Brief | Return the lines below that contain the word "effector".

Exercise data |

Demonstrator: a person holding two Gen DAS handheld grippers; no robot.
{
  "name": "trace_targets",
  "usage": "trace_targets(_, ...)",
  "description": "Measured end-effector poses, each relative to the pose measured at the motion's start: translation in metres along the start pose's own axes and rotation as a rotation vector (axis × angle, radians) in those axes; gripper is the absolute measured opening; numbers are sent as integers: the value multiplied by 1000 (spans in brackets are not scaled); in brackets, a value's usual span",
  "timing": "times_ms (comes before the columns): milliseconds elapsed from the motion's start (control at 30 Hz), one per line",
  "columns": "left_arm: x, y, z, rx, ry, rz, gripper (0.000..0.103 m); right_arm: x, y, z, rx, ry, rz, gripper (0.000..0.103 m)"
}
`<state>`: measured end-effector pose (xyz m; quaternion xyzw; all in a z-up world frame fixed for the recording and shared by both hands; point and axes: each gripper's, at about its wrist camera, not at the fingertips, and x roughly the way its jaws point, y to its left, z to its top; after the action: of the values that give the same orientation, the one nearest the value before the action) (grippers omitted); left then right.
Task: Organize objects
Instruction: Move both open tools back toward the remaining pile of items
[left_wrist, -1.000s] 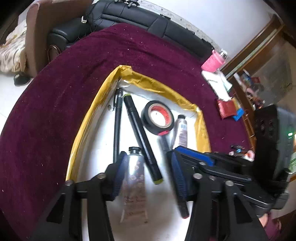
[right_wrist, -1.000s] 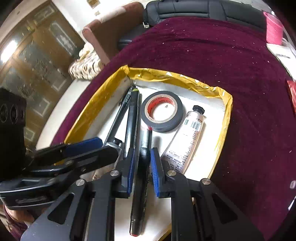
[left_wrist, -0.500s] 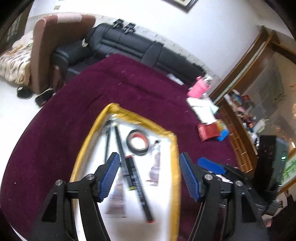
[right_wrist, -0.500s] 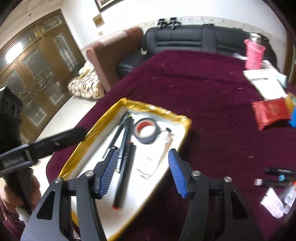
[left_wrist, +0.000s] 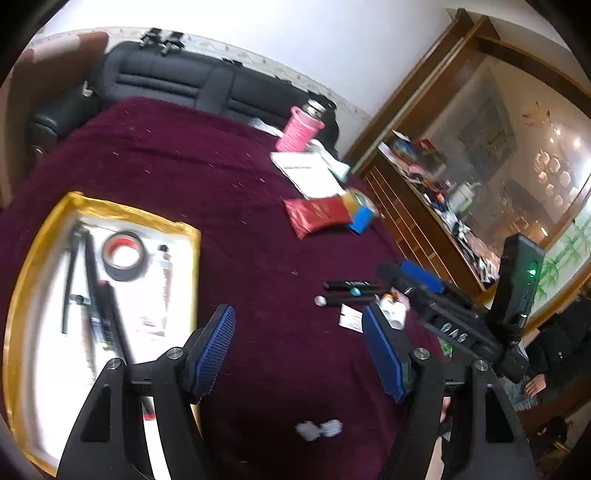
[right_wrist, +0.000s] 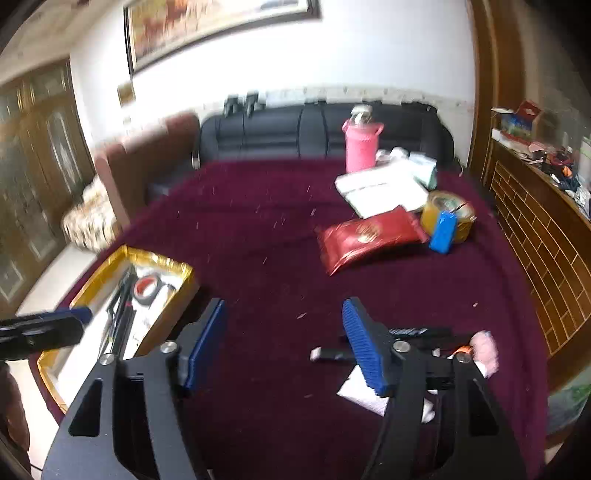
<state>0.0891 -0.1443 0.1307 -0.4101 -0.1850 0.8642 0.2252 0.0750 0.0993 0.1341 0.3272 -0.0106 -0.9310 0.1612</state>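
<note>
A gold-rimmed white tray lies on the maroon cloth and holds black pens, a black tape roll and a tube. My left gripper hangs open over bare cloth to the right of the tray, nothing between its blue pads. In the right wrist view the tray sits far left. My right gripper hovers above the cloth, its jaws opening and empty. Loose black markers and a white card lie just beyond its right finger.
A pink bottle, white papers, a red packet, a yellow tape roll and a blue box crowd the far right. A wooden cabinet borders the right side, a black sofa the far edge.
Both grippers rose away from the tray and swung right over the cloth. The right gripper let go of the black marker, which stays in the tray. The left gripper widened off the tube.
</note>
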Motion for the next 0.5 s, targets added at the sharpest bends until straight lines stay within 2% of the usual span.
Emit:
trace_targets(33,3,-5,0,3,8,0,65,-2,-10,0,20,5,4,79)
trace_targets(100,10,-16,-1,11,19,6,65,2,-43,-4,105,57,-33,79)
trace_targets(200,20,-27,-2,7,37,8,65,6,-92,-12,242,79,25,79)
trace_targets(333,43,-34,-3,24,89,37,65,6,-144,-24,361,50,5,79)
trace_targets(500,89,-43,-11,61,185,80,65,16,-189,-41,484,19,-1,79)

Solution to the problem |
  "description": "Measured end-effector poses, each relative to the pose measured at the motion's start: translation in metres along the start pose's own axes and rotation as a rotation vector (axis × angle, radians) in those axes; gripper is the absolute measured opening; numbers are sent as integers: the value multiplied by 1000 (spans in brackets are not scaled); in brackets, a value's usual span",
`<state>`: measured end-effector pose (xyz m; quaternion xyzw; all in a z-up world frame fixed for the recording and shared by both hands; point and axes: each gripper's, at about its wrist camera, not at the fingertips, and x roughly the way its jaws point, y to its left, z to its top; after the action: of the values that give the same orientation, the one nearest the value before the action) (grippers omitted); left then right.

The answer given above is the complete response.